Problem details>
Among the lines below, restate word for word only those from the line with "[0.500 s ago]" through the line with "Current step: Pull", with both end lines kept.

Given data>

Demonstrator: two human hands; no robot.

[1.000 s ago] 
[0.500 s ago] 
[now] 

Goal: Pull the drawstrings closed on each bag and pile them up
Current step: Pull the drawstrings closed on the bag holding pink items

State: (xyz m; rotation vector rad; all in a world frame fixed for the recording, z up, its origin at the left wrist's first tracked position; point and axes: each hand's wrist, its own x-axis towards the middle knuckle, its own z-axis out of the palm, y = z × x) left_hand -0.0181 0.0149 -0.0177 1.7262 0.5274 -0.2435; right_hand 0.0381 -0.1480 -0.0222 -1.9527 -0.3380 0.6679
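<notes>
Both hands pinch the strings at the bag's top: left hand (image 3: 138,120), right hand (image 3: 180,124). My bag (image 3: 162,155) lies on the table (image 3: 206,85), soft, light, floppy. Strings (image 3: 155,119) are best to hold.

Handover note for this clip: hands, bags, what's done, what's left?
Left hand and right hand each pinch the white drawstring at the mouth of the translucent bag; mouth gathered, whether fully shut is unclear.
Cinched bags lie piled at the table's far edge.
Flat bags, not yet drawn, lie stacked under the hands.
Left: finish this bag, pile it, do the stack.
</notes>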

Reply to the exercise>
[0.500 s ago] 
[now] 

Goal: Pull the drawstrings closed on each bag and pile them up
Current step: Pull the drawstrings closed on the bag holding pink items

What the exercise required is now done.